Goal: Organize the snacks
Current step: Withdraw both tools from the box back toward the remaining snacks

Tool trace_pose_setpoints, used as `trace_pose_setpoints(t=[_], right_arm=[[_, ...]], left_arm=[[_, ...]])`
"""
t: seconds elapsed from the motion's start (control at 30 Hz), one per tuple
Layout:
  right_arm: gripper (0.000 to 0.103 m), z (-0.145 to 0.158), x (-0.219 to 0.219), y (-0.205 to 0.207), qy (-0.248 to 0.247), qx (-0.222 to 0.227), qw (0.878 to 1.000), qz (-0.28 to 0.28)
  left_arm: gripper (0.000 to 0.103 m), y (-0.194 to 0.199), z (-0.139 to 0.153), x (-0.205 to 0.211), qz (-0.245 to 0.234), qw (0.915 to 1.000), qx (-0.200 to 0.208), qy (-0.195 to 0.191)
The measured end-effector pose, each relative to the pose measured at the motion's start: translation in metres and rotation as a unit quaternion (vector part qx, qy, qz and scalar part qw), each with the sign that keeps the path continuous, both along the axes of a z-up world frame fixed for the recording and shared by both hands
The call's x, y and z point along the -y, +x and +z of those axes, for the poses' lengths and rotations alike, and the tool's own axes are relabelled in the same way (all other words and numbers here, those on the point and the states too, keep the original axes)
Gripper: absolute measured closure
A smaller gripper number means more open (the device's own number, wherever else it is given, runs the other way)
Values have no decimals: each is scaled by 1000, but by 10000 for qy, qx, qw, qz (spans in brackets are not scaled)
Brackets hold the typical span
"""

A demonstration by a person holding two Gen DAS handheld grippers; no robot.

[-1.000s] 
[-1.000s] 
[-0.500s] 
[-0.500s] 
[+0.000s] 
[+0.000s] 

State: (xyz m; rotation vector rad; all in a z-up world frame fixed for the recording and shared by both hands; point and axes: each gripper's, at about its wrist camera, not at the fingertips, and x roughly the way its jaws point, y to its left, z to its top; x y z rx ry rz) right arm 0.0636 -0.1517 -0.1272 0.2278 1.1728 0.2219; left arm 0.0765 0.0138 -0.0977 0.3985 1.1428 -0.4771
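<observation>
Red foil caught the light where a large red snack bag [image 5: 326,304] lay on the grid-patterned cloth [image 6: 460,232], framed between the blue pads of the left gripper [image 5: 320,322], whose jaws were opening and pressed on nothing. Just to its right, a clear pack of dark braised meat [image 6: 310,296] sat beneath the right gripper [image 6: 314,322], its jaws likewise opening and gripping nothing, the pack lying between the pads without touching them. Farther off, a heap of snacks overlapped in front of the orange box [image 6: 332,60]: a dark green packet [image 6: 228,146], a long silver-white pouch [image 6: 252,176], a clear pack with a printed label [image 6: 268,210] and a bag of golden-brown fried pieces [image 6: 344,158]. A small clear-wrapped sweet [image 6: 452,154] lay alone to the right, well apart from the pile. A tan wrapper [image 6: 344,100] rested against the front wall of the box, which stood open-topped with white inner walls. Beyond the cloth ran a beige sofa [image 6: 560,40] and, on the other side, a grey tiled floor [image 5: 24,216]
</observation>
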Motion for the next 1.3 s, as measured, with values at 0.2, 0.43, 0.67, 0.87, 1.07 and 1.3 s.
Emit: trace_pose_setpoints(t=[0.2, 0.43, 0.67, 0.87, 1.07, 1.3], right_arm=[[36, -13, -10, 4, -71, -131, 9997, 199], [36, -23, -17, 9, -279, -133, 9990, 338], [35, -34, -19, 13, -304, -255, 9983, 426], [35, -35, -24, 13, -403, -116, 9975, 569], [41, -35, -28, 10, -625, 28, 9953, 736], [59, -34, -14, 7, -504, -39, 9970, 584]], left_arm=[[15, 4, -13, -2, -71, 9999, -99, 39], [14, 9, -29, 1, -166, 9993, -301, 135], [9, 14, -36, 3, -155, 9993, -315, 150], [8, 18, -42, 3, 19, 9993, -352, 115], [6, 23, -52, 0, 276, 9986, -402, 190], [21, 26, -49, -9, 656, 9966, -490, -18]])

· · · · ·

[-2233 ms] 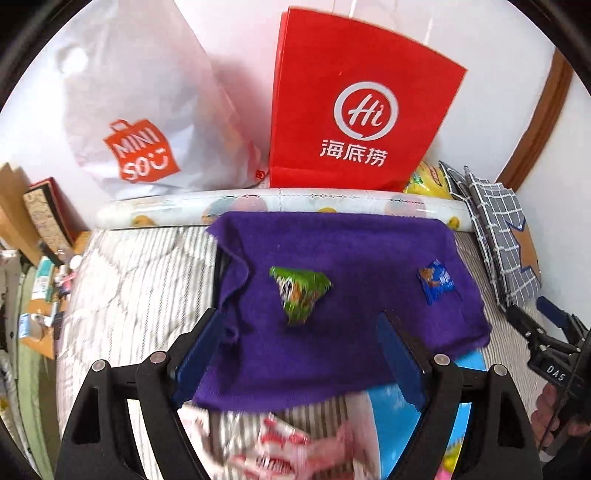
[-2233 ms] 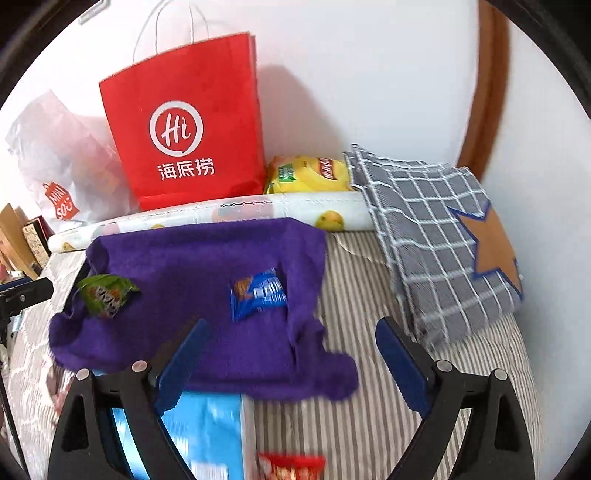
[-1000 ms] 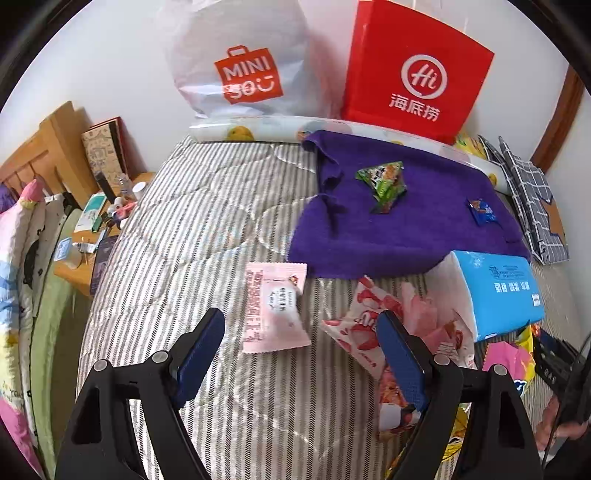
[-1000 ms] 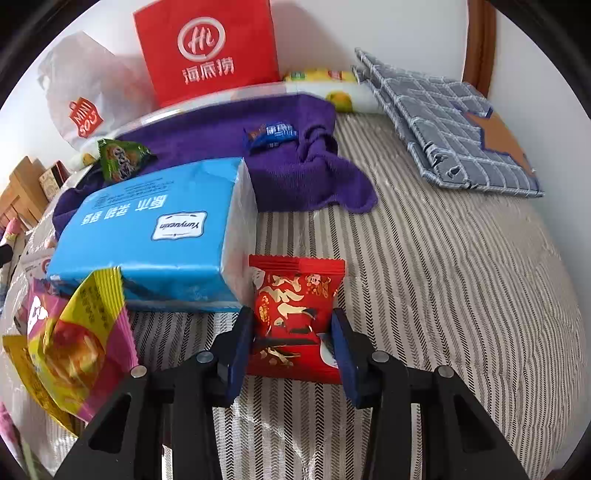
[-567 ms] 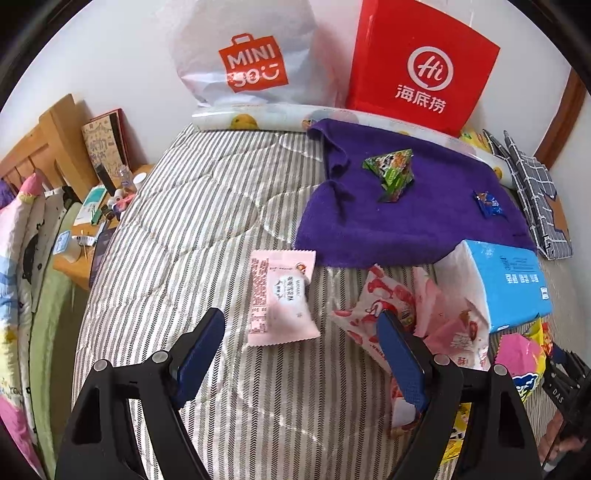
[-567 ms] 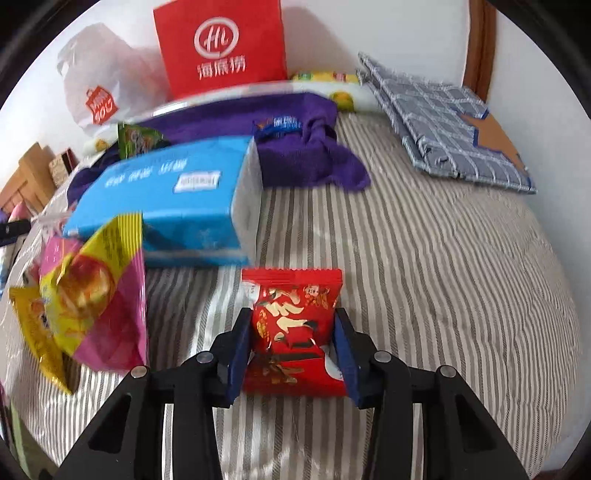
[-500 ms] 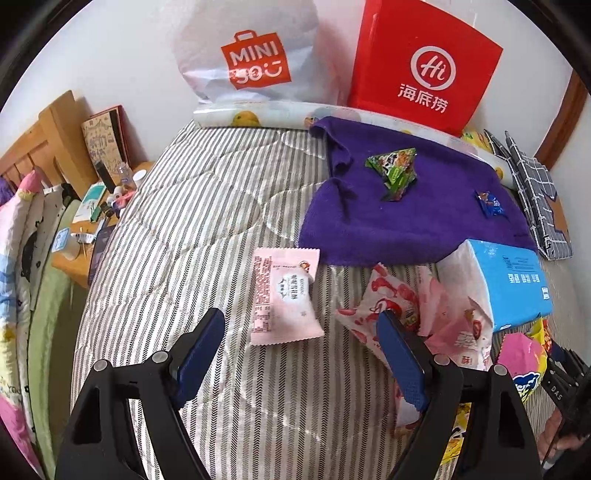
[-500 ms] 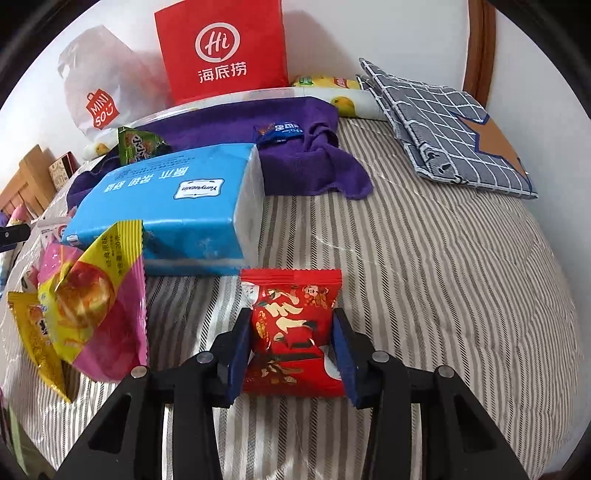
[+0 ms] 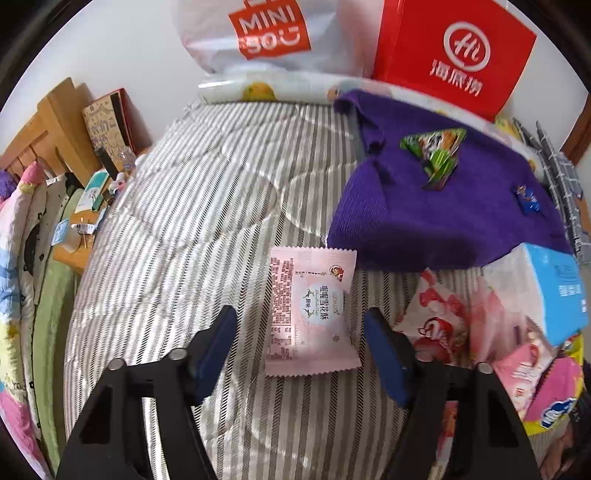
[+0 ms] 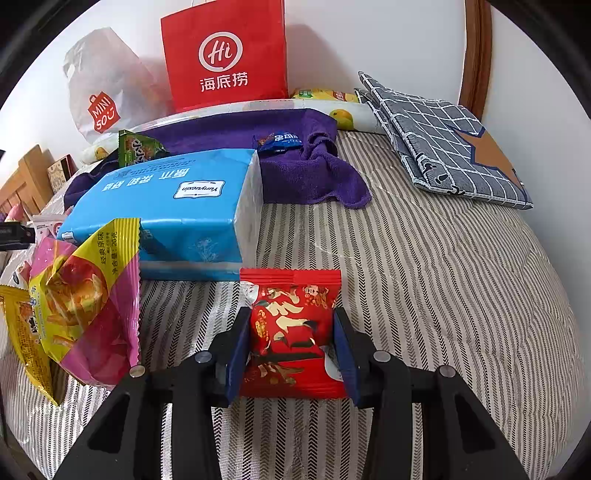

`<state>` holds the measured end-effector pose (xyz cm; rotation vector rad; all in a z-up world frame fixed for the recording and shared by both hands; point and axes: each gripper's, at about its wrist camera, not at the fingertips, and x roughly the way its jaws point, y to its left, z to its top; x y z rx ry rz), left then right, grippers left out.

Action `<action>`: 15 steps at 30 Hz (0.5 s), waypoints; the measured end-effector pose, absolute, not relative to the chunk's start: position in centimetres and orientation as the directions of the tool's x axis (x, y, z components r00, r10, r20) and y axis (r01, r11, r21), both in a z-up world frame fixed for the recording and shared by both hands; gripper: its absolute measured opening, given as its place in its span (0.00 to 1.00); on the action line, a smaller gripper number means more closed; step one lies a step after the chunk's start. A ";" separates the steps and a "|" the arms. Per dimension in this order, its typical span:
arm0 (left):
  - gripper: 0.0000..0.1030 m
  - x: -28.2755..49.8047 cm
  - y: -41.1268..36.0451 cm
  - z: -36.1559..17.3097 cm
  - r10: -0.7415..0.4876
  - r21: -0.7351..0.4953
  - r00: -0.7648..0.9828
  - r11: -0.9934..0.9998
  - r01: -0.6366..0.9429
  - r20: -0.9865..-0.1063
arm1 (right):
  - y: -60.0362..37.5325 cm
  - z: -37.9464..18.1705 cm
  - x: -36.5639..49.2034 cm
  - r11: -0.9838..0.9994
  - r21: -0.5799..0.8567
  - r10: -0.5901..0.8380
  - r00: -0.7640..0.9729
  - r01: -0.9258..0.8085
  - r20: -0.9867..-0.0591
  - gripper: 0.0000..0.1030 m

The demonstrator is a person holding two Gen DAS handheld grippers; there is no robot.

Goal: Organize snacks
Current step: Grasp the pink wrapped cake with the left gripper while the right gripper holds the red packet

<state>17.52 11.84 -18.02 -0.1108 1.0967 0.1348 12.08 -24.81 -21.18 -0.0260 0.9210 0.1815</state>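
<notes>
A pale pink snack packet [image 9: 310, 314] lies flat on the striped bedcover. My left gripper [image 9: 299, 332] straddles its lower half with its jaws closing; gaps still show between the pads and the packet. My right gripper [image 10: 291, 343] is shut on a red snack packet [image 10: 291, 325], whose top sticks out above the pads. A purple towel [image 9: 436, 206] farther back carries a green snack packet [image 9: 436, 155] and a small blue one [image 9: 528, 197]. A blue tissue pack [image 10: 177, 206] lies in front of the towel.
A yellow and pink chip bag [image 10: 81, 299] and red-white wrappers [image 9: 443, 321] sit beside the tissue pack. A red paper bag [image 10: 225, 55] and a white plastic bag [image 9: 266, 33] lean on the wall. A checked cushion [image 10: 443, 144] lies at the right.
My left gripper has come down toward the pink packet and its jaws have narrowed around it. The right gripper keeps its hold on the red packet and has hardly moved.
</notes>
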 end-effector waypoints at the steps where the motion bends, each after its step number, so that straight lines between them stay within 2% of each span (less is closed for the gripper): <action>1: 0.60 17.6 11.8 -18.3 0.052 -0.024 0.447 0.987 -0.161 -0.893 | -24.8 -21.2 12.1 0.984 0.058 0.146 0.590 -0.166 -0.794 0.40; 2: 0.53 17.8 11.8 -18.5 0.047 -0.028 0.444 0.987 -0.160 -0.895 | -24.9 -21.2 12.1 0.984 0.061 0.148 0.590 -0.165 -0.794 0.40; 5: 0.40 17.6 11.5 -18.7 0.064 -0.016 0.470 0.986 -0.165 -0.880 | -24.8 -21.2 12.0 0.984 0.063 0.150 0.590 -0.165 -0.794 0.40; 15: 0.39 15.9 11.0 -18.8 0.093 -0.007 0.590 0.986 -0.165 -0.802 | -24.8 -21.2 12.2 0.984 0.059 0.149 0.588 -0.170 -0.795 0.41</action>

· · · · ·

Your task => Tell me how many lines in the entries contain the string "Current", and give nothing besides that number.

Response area => 2